Your result should be every line of the records below that contains the word "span".

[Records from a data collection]
>>>>>
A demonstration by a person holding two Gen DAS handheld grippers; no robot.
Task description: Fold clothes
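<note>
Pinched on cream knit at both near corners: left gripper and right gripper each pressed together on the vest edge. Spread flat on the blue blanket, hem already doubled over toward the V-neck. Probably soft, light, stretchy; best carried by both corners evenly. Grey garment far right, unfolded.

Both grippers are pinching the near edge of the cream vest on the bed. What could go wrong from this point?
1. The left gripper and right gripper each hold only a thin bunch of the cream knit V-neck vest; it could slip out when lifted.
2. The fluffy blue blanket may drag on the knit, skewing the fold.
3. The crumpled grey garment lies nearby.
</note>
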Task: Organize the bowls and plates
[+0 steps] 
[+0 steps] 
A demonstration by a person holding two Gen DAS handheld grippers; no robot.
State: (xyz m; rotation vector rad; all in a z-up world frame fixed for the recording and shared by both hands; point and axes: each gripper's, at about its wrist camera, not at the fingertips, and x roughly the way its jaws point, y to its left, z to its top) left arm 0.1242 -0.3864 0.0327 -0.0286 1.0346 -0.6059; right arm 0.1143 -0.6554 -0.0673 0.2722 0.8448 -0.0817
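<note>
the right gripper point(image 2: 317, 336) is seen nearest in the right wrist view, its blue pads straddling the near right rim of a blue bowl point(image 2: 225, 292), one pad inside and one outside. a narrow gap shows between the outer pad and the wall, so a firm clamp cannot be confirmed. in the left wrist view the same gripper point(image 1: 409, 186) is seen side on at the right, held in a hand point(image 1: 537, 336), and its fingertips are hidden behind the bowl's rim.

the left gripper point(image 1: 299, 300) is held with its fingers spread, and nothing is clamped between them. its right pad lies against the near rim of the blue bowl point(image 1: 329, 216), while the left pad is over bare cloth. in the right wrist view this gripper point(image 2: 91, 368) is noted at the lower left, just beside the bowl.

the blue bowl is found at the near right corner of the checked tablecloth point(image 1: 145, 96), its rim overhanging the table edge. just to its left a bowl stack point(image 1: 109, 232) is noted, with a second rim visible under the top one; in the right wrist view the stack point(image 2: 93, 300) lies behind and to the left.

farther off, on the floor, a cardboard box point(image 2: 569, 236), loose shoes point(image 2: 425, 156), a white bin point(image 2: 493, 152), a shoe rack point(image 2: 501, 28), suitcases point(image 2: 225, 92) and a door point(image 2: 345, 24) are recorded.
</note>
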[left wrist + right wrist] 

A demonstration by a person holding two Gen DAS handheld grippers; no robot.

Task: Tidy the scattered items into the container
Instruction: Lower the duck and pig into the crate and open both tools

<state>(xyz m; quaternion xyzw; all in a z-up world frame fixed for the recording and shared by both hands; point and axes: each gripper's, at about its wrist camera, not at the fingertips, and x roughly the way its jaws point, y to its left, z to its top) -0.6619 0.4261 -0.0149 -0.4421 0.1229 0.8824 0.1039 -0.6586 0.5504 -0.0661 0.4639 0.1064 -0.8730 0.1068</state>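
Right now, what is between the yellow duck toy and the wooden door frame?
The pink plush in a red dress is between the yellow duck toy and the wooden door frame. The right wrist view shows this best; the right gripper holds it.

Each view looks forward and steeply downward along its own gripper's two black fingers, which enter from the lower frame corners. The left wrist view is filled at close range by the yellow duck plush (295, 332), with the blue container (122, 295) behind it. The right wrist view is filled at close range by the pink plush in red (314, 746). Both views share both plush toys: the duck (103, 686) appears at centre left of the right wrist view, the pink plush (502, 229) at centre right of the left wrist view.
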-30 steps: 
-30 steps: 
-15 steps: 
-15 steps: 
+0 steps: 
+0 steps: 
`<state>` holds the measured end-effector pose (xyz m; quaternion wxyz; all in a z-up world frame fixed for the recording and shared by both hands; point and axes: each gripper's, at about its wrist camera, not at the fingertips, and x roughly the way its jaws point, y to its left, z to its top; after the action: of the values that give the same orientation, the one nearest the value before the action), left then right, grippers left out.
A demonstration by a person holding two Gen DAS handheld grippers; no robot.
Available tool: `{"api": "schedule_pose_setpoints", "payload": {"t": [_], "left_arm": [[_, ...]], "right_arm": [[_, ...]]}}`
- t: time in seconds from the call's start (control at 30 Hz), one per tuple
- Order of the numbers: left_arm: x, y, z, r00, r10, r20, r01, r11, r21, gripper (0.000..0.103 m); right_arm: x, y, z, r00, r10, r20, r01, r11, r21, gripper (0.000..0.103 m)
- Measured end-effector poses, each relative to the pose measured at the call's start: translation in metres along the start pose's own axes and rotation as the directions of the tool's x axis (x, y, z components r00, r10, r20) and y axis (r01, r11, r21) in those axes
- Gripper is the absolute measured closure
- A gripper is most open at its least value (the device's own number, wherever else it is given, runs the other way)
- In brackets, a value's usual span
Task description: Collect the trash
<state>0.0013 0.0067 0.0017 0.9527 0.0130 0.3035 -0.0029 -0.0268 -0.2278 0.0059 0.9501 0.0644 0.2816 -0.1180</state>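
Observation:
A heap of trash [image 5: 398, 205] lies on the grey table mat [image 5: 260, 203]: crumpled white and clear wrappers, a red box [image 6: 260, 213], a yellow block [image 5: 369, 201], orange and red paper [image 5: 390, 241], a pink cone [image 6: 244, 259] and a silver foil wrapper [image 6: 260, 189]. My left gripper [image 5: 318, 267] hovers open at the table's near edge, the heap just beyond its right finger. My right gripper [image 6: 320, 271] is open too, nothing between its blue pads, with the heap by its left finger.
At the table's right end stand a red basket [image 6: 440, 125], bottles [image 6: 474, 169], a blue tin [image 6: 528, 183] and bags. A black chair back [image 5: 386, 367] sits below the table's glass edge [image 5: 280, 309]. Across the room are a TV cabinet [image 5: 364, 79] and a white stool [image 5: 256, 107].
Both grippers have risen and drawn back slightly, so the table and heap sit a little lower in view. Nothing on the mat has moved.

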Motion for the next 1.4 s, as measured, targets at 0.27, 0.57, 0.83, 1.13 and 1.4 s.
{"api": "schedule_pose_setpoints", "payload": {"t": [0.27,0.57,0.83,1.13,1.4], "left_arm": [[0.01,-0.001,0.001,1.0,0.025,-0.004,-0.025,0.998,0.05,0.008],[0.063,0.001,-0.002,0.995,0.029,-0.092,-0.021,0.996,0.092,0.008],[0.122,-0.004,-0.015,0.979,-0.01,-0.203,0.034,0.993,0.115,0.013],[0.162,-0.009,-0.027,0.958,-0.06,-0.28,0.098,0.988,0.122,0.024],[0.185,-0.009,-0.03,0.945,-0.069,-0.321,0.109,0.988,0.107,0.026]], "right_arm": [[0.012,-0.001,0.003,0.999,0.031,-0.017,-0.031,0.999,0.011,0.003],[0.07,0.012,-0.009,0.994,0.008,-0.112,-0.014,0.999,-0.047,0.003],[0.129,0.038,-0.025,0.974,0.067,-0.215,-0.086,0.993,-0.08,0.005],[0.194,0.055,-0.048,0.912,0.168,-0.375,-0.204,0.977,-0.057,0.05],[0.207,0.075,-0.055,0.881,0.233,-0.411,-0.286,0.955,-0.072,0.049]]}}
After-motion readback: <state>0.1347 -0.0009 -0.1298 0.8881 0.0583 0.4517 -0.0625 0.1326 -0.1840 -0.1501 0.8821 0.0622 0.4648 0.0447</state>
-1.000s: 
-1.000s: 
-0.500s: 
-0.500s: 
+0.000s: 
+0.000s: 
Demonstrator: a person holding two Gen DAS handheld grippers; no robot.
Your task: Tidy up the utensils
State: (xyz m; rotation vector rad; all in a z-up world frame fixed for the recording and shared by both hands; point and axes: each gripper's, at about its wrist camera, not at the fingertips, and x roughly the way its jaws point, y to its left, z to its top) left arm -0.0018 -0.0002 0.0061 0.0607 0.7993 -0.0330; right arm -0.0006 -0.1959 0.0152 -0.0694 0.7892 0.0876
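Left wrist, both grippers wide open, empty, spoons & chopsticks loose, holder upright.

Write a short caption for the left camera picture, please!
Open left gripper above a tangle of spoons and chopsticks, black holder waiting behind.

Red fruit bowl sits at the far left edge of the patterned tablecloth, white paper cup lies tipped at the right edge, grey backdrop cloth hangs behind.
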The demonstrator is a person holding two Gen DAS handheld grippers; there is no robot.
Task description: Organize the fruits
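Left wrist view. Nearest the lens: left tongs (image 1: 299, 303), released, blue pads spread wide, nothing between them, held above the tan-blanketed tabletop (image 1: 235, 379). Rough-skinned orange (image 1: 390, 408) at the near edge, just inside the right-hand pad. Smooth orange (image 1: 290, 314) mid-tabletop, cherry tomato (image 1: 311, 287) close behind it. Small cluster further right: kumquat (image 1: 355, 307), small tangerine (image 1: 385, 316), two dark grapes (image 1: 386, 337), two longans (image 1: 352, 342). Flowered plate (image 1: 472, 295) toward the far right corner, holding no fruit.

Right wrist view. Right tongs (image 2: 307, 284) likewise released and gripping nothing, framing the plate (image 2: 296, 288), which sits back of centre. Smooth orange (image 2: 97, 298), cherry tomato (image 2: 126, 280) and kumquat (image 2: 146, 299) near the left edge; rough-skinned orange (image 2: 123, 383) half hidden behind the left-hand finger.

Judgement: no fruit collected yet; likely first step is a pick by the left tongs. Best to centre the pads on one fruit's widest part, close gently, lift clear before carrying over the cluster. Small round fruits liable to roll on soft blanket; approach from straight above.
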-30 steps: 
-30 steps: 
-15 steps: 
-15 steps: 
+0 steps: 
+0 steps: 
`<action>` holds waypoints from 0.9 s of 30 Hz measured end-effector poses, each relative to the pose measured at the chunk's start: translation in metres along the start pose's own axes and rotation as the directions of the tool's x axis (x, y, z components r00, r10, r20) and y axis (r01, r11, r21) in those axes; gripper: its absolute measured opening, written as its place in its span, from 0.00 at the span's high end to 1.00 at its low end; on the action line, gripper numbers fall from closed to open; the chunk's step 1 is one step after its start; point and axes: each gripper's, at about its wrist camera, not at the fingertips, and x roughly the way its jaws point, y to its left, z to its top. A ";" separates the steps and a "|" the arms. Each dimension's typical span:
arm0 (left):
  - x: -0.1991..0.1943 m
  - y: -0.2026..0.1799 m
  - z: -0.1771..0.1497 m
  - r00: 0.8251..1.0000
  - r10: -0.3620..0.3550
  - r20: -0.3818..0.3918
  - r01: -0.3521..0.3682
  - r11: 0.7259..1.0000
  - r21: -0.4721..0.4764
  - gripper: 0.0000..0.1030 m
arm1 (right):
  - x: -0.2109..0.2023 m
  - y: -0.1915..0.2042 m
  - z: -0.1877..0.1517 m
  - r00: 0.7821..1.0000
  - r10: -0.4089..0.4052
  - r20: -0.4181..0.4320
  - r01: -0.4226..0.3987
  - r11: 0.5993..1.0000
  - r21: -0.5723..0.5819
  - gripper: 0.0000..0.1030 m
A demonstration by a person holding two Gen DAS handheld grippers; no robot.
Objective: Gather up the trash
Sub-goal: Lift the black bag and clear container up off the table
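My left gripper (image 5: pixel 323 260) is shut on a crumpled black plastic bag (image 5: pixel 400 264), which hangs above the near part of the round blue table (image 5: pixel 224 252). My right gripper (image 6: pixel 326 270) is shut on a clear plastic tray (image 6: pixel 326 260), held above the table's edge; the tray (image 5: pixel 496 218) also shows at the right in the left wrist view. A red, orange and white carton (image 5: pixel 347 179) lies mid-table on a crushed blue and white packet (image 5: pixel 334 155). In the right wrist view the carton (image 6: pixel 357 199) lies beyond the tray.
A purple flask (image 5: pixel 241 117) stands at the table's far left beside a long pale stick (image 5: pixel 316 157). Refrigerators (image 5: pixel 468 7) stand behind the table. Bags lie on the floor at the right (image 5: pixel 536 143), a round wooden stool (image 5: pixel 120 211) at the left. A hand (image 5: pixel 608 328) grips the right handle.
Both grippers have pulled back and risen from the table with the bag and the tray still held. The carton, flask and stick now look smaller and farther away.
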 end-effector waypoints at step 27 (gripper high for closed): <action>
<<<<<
_SOLUTION TO THIS EXERCISE_.
- In brackets, a value's usual span
`<action>` holds waypoints from 0.9 s of 30 Hz measured end-effector poses, each relative to the pose measured at the chunk's start: translation in metres along the start pose's own axes and rotation as the directions of the tool's x axis (x, y, z components r00, r10, r20) and y axis (r01, r11, r21) in those axes; gripper: its absolute measured opening, written as its place in its span, from 0.00 at the span's high end to 1.00 at its low end; on the action line, gripper numbers fall from closed to open; the chunk's step 1 is one step after its start; point and axes: each gripper's, at about its wrist camera, not at the fingertips, and x roughly the way its jaws point, y to its left, z to its top. A ";" separates the steps and a "|" the arms. Each dimension's typical span:

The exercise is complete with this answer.